Activists say the project failed because it deviated from the recommendations. Another reason they cite is lack of coordination between the irrigation and revenue departments, which executed the project. They point out that the irrigation department used up a major share of the funds just to build bunds to block saline water from entering the Vembanad lake. The waters of the major rivers in Kuttanad empty out into this lake.

In March, the Kerala Assembly discussed the project’s failure when U Prathibha Hari, the MLA representing Kayamkulam constituency in Kuttanad, sought a white paper on package implementation, fund utilisation and how officials had derailed the programme. She also demanded that an Assembly panel visit the region to assess the lapses.

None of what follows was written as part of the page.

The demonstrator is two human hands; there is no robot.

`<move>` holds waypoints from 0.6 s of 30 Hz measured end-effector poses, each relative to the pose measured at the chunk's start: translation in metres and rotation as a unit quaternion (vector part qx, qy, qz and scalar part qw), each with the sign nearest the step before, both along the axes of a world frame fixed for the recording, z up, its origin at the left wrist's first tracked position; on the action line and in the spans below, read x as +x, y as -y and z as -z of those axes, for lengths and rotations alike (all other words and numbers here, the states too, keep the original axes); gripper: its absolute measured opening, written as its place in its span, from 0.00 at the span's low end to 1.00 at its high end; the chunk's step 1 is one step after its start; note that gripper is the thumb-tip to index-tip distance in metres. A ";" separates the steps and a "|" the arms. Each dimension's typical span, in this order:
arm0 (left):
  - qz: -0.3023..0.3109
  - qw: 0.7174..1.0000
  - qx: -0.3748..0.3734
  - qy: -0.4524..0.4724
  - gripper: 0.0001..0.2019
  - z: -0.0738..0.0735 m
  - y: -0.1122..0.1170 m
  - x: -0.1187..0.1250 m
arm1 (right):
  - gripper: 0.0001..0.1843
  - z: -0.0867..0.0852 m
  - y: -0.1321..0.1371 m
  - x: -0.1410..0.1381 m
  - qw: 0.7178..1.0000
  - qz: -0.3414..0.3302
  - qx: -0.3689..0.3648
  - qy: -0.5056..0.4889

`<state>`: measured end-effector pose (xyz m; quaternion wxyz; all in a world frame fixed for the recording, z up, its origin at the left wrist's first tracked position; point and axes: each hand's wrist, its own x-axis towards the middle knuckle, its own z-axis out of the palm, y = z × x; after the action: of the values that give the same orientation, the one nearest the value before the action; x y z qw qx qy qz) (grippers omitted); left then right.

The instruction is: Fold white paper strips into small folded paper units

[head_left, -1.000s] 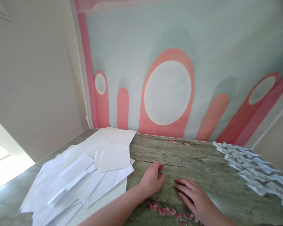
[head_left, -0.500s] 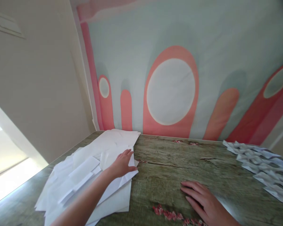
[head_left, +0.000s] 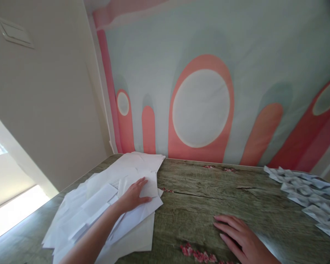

The Communist Party of India (Marxist) MLA told that government officials “should be held accountable” for lapses in implementing the project. “We lost a big opportunity to revive Kuttanad,” Hari said. “Those who implemented the project failed to do justice to the proposals.”

She also said immediate measures should be taken to ensure water flows into the sea and that human lives and agriculture are protected. “It needs a concerted effort,” she added.

Agriculture minister VS Sunil Kumar admitted the project had failed because of unscientific planning and implementation.

Anil Kumar of the MS Swaminathan Research Foundation said, “It [the project] couldn’t achieve many of the targets because of lack of coordination between government departments. Agriculture minister recently admitted this in Assembly.”

He went on to say, “Our team was not involved in the implementation level. The government should have sought help of experts from India and foreign countries while launching such an ambitious project.”

Residents of Kuttanad say the special package has not done their region any good. “It failed because the government officials never consulted people before implementing the project,” said Kainakari gram panchayat member KP Rajeev.

The failure of the project notwithstanding, media reports suggest the state government is considering launching a second Kuttanad package, focussing on sanitation, water supply, flood control, management of water bodies, promotion of organic farming and responsible tourism.

“The second package will definitely help farmers in Kuttanad and reduce floods in future,” said Hari.

But the immediate challenge is to ensure rehabilitation of the flood affected and disease prevention, she pointed out. “Epidemics may spread when the water begins to recede,” she said. “Let’s brace for the tough test.”